1. A semiconductor vertical access transistor/storage capacitor memory cell structure comprising

a semiconductor substrate,

a layer of epitaxial semiconductor material disposed on said substrate,

a deep trench storage capacitor structure located in said epitaxial layer and substrate, said deep trench including an insulation layer on the walls thereof, and a filling of polysilicon material to form a storage capacitor,

a shallow Y-shaped trench access transistor located over said deep trench in said epitaxial layer said deep trench having sidewalls containing an insulation layer, and being filled with polysilicon material.

said Y-shaped shallow trench being characterized in having a horizontal floor spaced above the top surface of said polysilicon filled deep trench, vertical sidewalls extending up from said horizontal floor and tilted sidewalls extending above the tops of said vertical sidewalls, said vertical and tilted sidewalls having lateral widths substantially smaller than the lateral width between said walls of said deep trench,

a source region disposed between said shallow polysilicon filled trench and said deep polysilicon filled trench,

said source region composed of a neck structure of epitaxial polysilicon material extending from said top surface of said polysilicon filled deep trench to said horizontal floor of said Y-shaped shallow trench disposed thereover,

said source region having a total lateral width substantially smaller than the lateral width of the top surface of said deep trench, and

drain regions disposed in said epitaxial layer.

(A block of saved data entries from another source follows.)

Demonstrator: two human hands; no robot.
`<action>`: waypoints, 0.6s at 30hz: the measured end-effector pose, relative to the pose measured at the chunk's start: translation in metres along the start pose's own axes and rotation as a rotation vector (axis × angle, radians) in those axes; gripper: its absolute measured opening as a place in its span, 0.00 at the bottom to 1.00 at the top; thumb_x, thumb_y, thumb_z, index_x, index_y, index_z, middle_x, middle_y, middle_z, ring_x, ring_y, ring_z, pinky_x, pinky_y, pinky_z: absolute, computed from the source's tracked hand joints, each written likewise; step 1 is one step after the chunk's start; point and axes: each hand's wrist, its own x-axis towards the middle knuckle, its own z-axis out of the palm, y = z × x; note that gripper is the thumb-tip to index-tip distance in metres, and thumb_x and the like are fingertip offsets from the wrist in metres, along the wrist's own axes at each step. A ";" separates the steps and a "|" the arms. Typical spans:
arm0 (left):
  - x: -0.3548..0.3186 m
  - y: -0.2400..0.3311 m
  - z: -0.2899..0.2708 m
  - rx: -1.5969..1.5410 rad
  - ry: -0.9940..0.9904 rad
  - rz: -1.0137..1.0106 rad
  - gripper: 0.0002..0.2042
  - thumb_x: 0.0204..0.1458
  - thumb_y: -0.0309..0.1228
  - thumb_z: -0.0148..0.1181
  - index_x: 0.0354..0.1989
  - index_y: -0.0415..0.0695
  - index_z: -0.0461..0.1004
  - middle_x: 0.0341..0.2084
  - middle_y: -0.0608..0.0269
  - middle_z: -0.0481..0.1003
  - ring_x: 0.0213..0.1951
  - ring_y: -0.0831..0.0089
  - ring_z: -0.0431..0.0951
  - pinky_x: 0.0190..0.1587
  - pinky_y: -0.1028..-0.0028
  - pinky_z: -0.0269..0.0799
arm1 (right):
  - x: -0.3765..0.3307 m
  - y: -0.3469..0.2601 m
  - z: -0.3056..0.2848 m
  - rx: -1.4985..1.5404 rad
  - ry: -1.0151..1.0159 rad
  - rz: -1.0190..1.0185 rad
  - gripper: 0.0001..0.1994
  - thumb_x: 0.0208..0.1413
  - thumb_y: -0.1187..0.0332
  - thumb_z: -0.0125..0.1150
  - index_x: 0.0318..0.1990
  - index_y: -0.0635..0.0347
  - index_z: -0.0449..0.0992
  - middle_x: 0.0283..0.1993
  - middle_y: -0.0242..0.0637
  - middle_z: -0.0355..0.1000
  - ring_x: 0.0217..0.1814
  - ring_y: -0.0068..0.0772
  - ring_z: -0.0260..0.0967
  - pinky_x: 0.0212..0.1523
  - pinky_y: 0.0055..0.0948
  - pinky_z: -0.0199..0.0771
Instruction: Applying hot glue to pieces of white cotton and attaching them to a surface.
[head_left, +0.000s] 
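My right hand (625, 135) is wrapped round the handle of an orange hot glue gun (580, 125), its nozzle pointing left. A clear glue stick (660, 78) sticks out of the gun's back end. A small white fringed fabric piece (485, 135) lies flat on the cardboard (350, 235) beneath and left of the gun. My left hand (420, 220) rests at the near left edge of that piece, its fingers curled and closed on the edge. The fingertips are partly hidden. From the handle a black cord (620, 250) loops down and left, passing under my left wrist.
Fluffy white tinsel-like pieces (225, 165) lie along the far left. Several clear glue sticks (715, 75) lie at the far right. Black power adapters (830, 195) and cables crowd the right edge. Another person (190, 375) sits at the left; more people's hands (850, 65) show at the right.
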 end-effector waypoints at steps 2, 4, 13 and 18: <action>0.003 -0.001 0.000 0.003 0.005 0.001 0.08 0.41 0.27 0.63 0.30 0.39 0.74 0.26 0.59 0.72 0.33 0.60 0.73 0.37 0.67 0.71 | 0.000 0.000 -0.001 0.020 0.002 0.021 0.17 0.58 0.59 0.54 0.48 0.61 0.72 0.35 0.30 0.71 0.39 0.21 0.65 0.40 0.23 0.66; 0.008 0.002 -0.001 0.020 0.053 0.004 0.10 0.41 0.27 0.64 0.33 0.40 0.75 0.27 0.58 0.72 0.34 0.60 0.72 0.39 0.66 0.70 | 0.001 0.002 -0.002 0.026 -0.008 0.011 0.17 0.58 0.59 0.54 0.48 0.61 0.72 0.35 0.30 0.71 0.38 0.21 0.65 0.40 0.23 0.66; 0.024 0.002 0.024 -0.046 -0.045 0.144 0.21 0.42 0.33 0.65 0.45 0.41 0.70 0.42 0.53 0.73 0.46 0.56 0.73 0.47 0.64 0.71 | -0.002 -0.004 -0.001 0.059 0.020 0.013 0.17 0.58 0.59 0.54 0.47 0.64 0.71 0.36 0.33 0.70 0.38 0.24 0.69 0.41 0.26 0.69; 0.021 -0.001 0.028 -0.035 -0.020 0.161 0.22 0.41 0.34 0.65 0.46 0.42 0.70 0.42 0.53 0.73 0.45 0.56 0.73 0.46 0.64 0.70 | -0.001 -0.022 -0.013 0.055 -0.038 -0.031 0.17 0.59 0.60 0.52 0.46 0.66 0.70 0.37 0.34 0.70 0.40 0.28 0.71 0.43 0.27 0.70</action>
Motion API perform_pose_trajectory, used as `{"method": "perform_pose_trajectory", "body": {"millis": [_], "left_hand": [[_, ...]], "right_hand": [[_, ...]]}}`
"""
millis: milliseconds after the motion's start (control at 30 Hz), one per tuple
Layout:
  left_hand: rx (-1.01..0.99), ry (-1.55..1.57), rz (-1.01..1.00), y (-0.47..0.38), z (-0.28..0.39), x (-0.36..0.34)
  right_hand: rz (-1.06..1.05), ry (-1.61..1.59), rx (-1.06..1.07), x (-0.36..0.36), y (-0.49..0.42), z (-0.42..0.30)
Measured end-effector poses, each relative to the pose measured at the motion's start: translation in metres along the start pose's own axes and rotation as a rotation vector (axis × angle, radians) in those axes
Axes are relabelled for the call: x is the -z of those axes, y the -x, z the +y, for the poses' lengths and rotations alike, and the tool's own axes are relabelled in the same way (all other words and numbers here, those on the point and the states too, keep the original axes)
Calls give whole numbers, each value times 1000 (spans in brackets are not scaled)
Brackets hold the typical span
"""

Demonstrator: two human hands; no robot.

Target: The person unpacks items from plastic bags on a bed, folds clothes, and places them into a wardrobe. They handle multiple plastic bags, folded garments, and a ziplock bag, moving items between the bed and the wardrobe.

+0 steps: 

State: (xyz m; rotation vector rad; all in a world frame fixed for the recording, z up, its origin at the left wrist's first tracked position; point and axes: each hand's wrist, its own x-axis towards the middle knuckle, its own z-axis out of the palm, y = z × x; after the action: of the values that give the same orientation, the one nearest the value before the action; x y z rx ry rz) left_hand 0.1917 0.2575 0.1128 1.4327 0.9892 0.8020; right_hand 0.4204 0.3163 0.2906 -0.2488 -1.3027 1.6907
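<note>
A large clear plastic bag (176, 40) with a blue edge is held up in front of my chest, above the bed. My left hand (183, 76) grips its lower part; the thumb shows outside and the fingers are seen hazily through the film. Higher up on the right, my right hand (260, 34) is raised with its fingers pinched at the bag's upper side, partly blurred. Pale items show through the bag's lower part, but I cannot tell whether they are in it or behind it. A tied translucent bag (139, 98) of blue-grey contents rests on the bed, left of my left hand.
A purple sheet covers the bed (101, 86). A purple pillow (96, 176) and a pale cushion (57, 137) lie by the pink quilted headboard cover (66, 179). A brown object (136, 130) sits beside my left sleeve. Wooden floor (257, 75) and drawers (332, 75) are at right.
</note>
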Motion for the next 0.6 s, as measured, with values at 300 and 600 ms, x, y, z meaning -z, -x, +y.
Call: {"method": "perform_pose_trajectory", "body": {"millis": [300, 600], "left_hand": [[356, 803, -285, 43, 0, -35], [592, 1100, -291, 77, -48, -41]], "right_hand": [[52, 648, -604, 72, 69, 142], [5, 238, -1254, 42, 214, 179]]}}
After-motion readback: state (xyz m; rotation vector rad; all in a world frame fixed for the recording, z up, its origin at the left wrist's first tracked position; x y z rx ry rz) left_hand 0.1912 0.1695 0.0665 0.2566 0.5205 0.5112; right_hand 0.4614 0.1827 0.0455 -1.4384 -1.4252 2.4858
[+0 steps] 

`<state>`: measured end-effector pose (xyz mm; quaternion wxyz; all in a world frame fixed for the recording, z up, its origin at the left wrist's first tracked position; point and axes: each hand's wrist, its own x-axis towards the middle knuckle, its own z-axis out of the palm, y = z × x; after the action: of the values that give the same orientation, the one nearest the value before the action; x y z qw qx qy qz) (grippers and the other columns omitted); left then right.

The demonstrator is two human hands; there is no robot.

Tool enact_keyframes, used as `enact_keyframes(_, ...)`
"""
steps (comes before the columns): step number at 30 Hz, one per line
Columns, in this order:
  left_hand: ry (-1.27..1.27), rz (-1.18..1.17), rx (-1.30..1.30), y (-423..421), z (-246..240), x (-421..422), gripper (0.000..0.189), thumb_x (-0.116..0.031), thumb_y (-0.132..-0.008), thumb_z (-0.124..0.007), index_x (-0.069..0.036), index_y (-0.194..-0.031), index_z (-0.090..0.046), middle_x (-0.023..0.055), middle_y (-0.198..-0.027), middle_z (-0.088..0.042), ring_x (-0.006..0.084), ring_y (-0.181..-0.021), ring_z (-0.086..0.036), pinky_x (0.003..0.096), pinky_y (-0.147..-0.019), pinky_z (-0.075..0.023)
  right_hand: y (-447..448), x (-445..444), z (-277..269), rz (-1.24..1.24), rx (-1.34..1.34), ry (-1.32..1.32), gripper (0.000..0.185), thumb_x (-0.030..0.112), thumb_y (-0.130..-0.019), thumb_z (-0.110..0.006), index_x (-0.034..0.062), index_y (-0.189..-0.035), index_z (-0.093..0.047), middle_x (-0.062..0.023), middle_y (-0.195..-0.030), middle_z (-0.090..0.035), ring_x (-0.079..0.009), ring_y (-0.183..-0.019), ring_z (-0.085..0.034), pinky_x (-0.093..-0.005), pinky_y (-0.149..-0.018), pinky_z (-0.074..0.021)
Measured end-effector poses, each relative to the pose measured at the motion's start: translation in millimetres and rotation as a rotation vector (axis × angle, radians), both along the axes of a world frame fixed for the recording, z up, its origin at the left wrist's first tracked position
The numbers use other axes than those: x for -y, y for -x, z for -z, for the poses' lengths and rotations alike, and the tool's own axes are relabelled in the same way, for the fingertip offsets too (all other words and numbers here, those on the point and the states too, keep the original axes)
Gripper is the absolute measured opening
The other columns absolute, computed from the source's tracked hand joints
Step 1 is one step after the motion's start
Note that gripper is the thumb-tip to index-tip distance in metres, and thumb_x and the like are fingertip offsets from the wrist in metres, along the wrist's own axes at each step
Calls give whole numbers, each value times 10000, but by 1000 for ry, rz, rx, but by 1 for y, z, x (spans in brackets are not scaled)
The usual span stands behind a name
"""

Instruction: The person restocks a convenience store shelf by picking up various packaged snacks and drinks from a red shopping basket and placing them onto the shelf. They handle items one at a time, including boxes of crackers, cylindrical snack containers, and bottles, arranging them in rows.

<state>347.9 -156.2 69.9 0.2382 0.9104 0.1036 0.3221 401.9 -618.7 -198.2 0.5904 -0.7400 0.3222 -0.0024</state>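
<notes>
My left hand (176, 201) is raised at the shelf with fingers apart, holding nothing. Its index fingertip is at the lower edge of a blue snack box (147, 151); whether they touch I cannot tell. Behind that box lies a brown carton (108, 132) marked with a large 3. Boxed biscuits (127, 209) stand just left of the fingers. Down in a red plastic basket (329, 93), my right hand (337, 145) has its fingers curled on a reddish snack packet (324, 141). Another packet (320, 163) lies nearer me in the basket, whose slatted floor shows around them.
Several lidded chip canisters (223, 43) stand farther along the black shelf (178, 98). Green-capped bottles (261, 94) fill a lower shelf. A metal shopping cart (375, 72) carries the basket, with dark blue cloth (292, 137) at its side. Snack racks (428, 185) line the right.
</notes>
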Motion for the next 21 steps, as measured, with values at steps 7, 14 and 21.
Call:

2. A semiconductor vertical access transistor/storage capacitor memory cell structure according to claim 1 wherein said substrate is composed of p+ type semiconductor material, said epitaxial layer is composed of p- type semiconductor material,

said deep trench is filled with p+ type polysilicon, and

said Y-shaped shallow trench is filled with n+ type semiconductor material.

3. A semiconductor vertical access transistor/storage capacitor memory cell structure according to claim 1 wherein said substrate is composed of p+ type semiconductor material, said epitaxial layer is composed of p- type semiconductor material,

said deep trench is filled with p+ type polysilcon, and

said Y-shaped shallow trench is filled with p+ type semiconductor material.

4. A semiconductor vertical access transistor/storage capacitor memory cell structure according to claim 1 wherein said substrate is <100> silicon,

said horizontal and vertical sidewalls of said Y-shaped shallow trench are <100> silicon, and said tilted sidewalls are <110> silicon.